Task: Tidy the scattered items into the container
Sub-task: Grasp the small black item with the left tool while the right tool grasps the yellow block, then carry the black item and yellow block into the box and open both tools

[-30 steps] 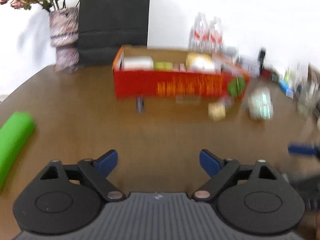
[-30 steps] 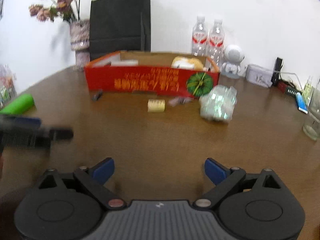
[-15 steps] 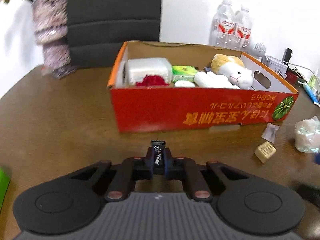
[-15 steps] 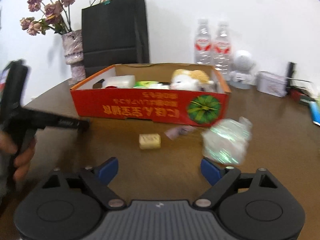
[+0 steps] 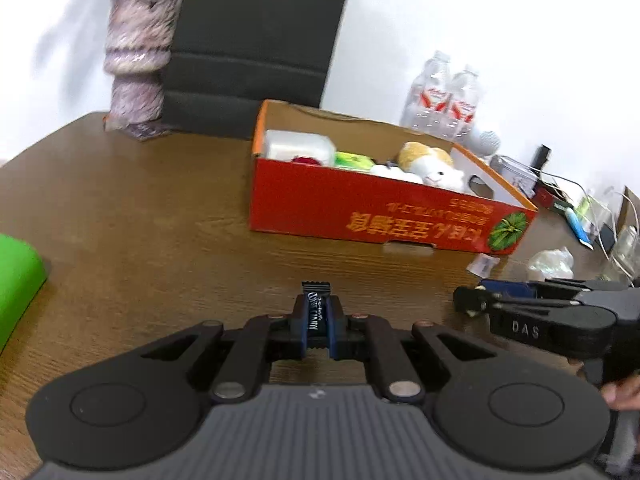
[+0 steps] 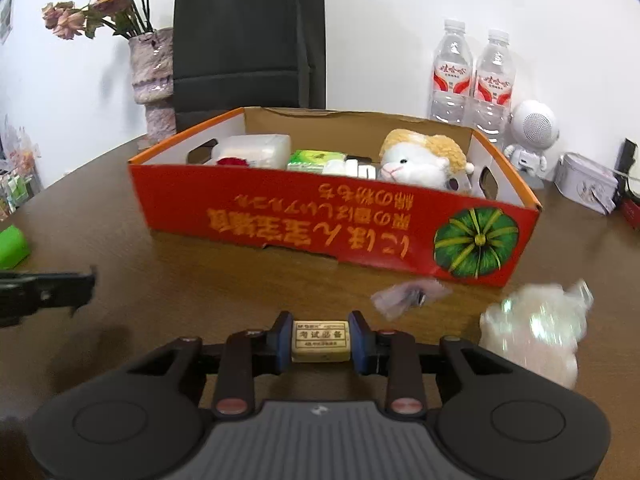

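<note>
My left gripper (image 5: 316, 312) is shut on a small dark wrapped candy (image 5: 316, 289), whose end sticks out past the pads, just above the brown table. My right gripper (image 6: 321, 330) has a cream eraser (image 6: 321, 340) between its blue pads; its jaws are closing and both pads touch the eraser's ends. The red cardboard box (image 6: 280, 216) stands behind, holding a plush toy (image 6: 420, 160), a white tub and small packs. In the left wrist view the right gripper (image 5: 476, 304) reaches in from the right. The left gripper (image 6: 90, 284) shows at the left edge of the right wrist view.
A crumpled clear bag (image 6: 536, 332) and a small clear packet (image 6: 408, 296) lie before the box's right end. A green roll (image 5: 16, 276) lies at far left. Behind the box are a vase (image 6: 154, 80), a black bag (image 6: 248, 32), two bottles (image 6: 472, 76), a white speaker (image 6: 532, 136) and a tin (image 6: 586, 182).
The left gripper went from open to shut on the candy, then drew back from the box. The right gripper moved up to the eraser and closed its open jaws around it.
</note>
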Demonstrator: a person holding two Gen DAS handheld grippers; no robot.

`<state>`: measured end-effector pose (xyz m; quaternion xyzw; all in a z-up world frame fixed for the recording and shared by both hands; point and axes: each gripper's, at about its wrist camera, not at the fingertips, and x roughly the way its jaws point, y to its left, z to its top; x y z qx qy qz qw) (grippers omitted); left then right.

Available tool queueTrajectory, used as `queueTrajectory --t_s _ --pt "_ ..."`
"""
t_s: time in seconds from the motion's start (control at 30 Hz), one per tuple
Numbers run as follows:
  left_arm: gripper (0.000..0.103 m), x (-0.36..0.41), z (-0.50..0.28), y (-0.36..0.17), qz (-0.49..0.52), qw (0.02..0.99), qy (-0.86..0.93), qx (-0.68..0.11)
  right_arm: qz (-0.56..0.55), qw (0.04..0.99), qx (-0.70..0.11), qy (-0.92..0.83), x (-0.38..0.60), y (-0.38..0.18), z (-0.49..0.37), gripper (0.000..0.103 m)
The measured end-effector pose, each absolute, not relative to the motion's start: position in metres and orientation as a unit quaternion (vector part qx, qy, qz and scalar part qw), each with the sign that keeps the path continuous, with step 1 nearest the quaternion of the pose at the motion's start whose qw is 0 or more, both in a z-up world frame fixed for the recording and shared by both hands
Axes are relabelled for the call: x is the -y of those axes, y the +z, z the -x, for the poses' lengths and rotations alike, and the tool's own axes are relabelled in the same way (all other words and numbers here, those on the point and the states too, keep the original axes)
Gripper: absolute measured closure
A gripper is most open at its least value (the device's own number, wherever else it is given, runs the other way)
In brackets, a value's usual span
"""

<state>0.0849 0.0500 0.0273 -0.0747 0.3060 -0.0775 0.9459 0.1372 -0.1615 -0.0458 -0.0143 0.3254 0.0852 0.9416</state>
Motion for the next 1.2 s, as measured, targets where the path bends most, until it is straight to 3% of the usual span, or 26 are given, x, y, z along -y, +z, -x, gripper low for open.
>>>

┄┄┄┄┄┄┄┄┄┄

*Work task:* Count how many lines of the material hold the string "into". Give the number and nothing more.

*Solution:* 2